[[ Record set, beginning ]]
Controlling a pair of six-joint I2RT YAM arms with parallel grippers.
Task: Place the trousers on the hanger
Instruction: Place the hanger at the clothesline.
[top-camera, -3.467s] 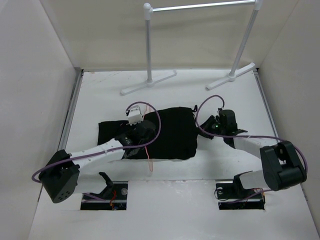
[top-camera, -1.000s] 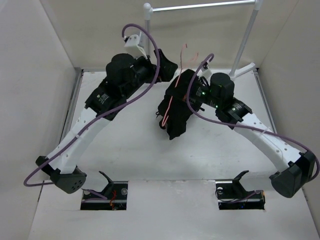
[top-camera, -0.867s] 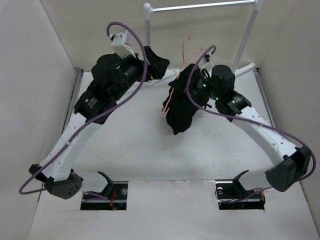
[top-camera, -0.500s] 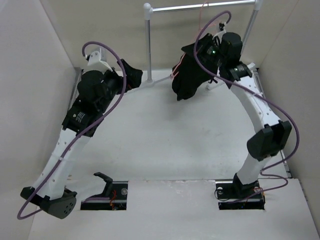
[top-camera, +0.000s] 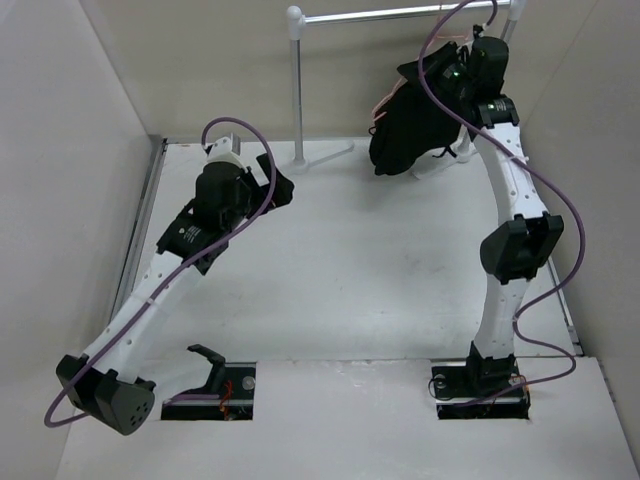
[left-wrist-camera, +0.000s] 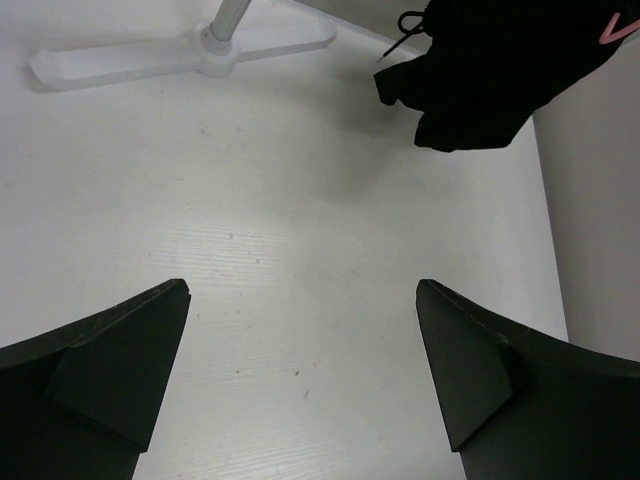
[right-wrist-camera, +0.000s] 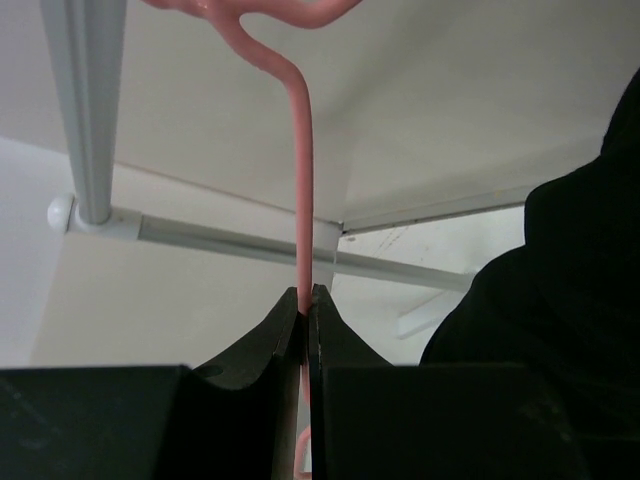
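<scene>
Trousers (top-camera: 408, 128): draped on hanger (right-wrist-camera: 300, 190), hanging beside right end effector (right-wrist-camera: 303, 298) (done, I judge).
Grip: right end effector clenched on hanger neck.
Left end effector (left-wrist-camera: 302, 300): released, empty.
Remaining: perhaps hooking onto rail (top-camera: 400, 14) overhead.

A white clothes rail (top-camera: 297, 100) on flat feet stands at the back of a pale table (top-camera: 330, 270), ahead of the left claw (left-wrist-camera: 302, 290), boxed by plain cream walls (top-camera: 200, 60).
</scene>
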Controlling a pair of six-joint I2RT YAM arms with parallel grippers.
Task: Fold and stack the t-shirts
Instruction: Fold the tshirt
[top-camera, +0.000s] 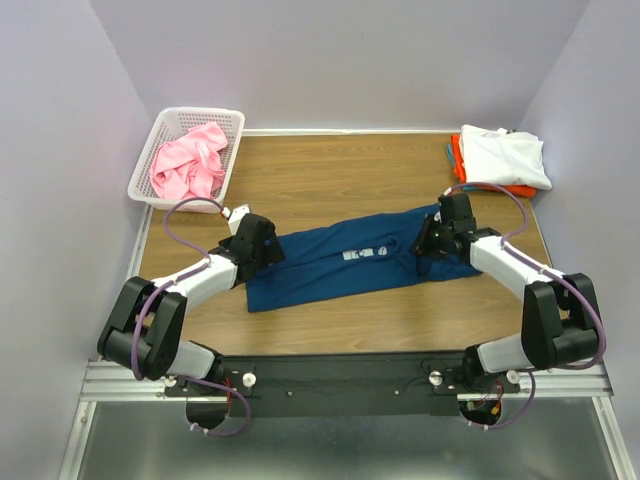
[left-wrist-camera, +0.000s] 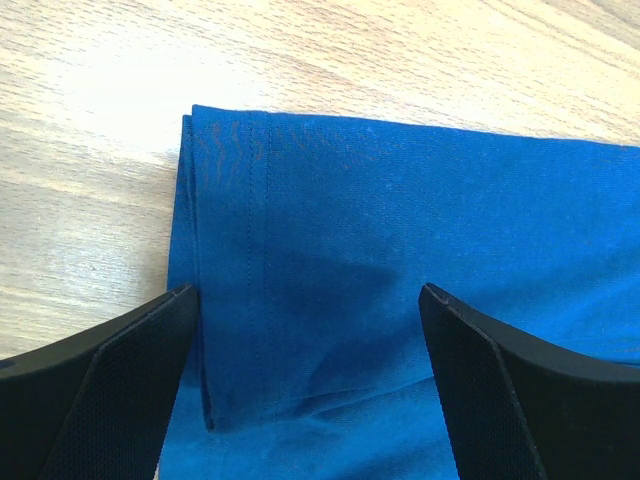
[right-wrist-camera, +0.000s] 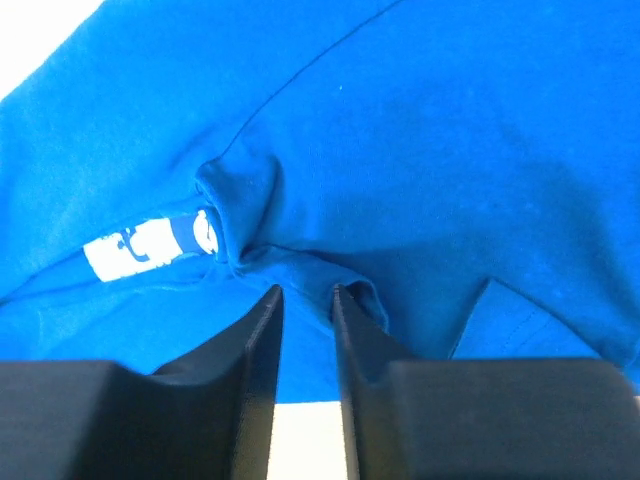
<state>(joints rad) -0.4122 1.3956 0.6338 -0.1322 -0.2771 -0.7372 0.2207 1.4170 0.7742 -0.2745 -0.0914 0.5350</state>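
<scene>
The navy blue t-shirt (top-camera: 350, 262) lies folded in a long band across the middle of the table, its pale print (top-camera: 365, 252) facing up. My left gripper (top-camera: 268, 248) is open and hovers over the shirt's left hemmed end (left-wrist-camera: 400, 220), one finger on each side (left-wrist-camera: 310, 300). My right gripper (top-camera: 425, 245) is at the shirt's right end, its jaws nearly closed on a bunched fold of blue cloth (right-wrist-camera: 307, 292). The pale print (right-wrist-camera: 140, 248) shows to the left of it. A pink t-shirt (top-camera: 188, 160) lies crumpled in the basket.
The white lattice basket (top-camera: 140, 175) stands at the far left corner. A folded stack sits at the far right corner, with a white t-shirt (top-camera: 505, 155) on top, an orange one (top-camera: 462, 155) under it and a teal edge (top-camera: 449, 152). Bare wood (left-wrist-camera: 90, 150) lies left of the hem.
</scene>
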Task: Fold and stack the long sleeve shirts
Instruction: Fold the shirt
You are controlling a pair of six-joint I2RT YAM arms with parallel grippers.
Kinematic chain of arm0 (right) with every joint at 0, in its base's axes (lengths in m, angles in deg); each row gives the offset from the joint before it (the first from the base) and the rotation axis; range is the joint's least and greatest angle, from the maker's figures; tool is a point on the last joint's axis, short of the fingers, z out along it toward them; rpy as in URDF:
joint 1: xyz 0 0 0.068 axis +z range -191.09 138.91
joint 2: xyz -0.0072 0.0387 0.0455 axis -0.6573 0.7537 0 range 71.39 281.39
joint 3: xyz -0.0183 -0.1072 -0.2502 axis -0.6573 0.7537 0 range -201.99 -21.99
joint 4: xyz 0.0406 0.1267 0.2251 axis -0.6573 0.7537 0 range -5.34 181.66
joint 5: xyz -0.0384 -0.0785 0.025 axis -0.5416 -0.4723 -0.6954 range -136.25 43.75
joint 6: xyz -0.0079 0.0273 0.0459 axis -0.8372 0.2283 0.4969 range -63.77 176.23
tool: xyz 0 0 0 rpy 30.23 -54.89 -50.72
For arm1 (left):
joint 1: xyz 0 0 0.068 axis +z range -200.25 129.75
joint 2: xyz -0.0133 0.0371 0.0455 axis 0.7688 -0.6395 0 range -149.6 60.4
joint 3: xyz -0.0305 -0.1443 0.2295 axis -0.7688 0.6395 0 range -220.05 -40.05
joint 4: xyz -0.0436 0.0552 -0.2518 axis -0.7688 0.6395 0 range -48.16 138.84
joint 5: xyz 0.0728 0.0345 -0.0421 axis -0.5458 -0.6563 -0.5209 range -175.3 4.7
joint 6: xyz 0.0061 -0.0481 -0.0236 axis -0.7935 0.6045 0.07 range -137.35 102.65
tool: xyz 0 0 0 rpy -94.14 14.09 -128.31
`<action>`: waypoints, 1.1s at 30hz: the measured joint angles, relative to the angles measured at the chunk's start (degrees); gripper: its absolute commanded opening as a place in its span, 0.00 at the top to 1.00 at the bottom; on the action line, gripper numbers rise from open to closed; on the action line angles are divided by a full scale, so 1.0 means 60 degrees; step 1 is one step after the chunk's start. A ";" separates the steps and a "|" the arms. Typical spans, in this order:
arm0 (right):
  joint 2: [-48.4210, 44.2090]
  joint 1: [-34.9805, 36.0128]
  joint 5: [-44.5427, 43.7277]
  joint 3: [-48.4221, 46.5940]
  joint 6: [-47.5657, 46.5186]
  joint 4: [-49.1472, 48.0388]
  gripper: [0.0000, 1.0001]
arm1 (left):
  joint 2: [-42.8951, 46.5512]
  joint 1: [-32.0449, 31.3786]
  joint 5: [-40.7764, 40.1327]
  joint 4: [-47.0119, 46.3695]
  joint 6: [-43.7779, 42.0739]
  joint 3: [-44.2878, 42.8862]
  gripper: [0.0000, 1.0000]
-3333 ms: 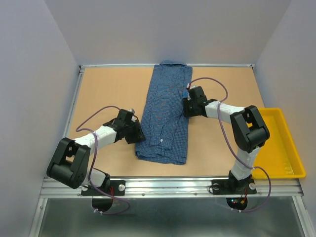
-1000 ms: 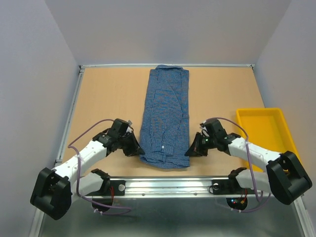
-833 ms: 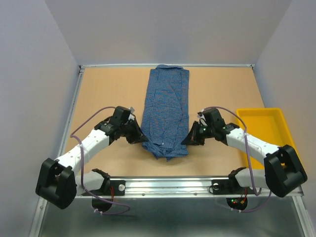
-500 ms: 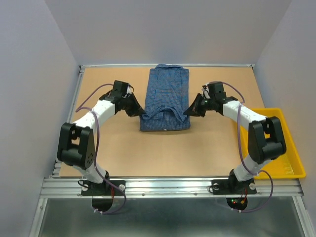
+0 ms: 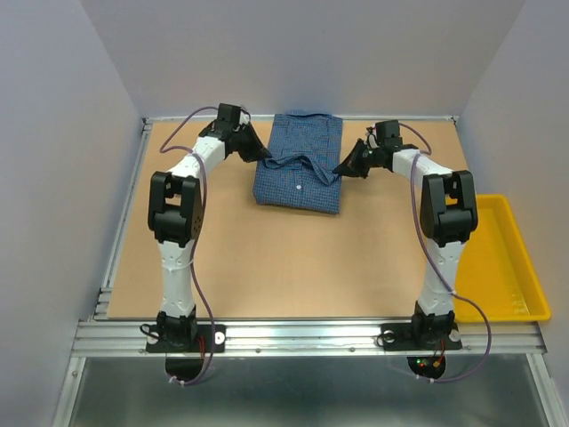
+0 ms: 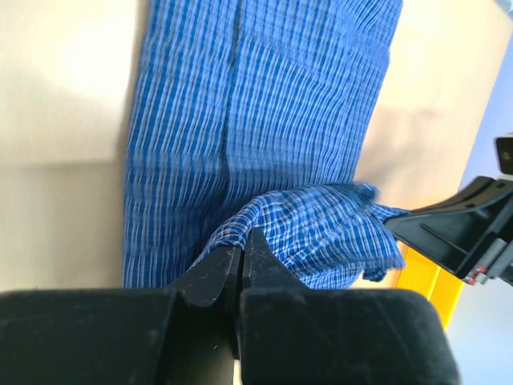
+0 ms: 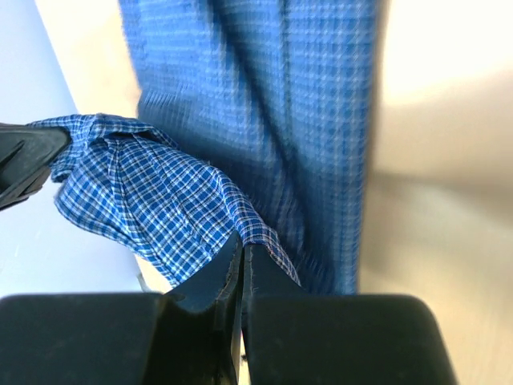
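One blue fine-checked long sleeve shirt [image 5: 298,169] lies at the far middle of the table, doubled over on itself, with a white button showing on top. My left gripper [image 5: 259,154] is shut on the lifted hem at the shirt's left side, and my right gripper [image 5: 341,167] is shut on it at the right side. In the left wrist view the closed gripper [image 6: 242,241] pinches a raised checked fold above the flat shirt [image 6: 256,112]. The right wrist view shows that gripper [image 7: 243,244] pinching the same hem over the shirt [image 7: 288,104].
A yellow plastic tray [image 5: 503,267] sits at the table's right edge. The back wall stands just behind the shirt's collar end. Both arms reach far out over the tan tabletop [image 5: 293,258].
Both grippers have carried the shirt's near hem away from the bases toward the far edge, doubling the long shirt over itself into a short stack.
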State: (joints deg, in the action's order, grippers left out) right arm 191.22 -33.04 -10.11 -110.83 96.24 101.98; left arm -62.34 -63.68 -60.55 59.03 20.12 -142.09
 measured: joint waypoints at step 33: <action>0.3326 -0.0484 0.0076 -0.4288 -0.0648 0.0040 0.34 | -0.2189 0.0066 -0.0783 -0.3993 -0.0248 0.0073 0.47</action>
State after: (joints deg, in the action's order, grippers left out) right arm 211.17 -35.94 -9.65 -136.55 92.35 102.22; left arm -75.47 -63.29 -65.25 35.08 18.64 -141.65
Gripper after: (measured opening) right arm 0.523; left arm 0.334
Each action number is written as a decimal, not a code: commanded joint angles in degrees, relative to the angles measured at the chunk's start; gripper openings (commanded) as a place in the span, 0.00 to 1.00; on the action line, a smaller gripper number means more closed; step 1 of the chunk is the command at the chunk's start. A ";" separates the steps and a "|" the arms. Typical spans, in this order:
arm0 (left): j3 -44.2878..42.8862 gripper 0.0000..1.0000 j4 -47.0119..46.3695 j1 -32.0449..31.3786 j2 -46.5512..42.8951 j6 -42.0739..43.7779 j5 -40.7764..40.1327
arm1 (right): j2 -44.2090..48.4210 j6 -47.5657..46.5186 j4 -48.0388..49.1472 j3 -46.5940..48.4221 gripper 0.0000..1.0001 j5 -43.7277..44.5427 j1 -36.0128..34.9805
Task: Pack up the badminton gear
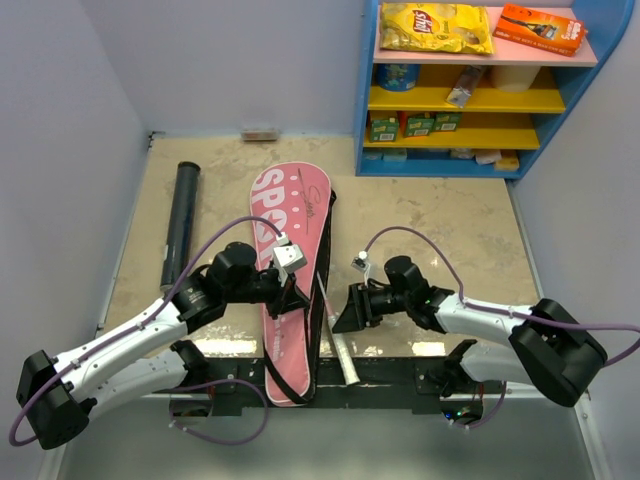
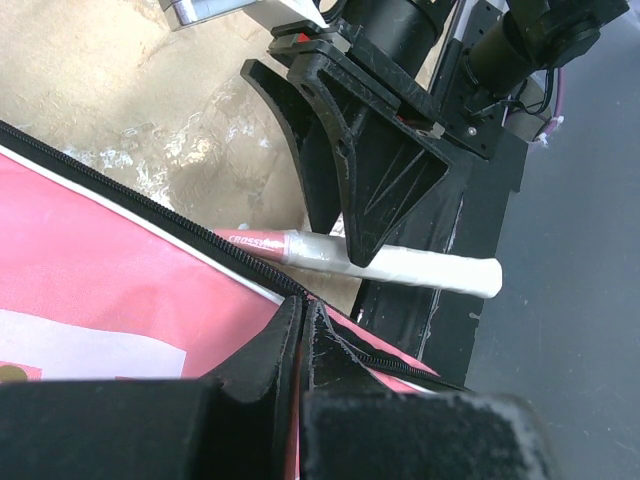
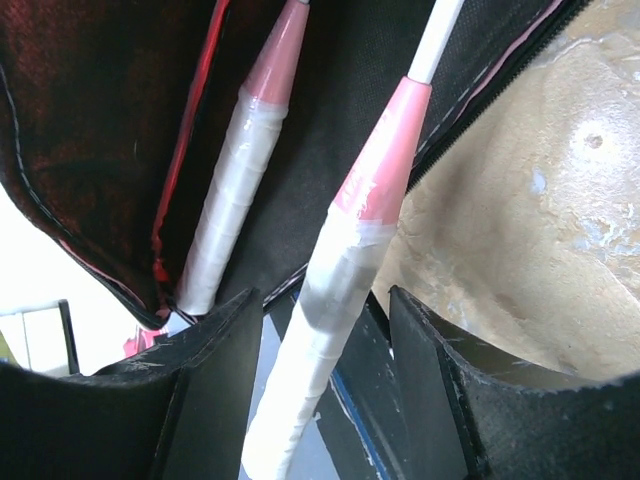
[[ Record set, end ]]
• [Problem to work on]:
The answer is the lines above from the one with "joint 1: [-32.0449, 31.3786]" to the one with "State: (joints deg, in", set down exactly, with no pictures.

• [Final answer]:
  joint 1: [-32.0449, 31.3786]
  joint 5: [-40.7764, 40.1327]
  joint 4: [-47.0119, 46.3695]
  joint 6: [-43.7779, 42.0739]
  joint 3: [-44.2878, 42.8862]
  gripper: [0.0000, 1.0000]
-3333 ms: 
-1000 ms: 
-833 ms: 
-500 ms: 
+0 ms: 
+0 ms: 
+0 ms: 
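One blue fine-checked long sleeve shirt [image 5: 298,169] lies at the far middle of the table, doubled over on itself, with a white button showing on top. My left gripper [image 5: 259,154] is shut on the lifted hem at the shirt's left side, and my right gripper [image 5: 341,167] is shut on it at the right side. In the left wrist view the closed gripper [image 6: 242,241] pinches a raised checked fold above the flat shirt [image 6: 256,112]. The right wrist view shows that gripper [image 7: 243,244] pinching the same hem over the shirt [image 7: 288,104].
A yellow plastic tray [image 5: 503,267] sits at the table's right edge. The back wall stands just behind the shirt's collar end. Both arms reach far out over the tan tabletop [image 5: 293,258].
Both grippers have carried the shirt's near hem away from the bases toward the far edge, doubling the long shirt over itself into a short stack.
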State: (joints deg, in the action's order, grippers left out) right arm 191.22 -33.04 -10.11 -110.83 96.24 101.98; left arm -62.34 -63.68 -60.55 59.03 20.12 -142.09

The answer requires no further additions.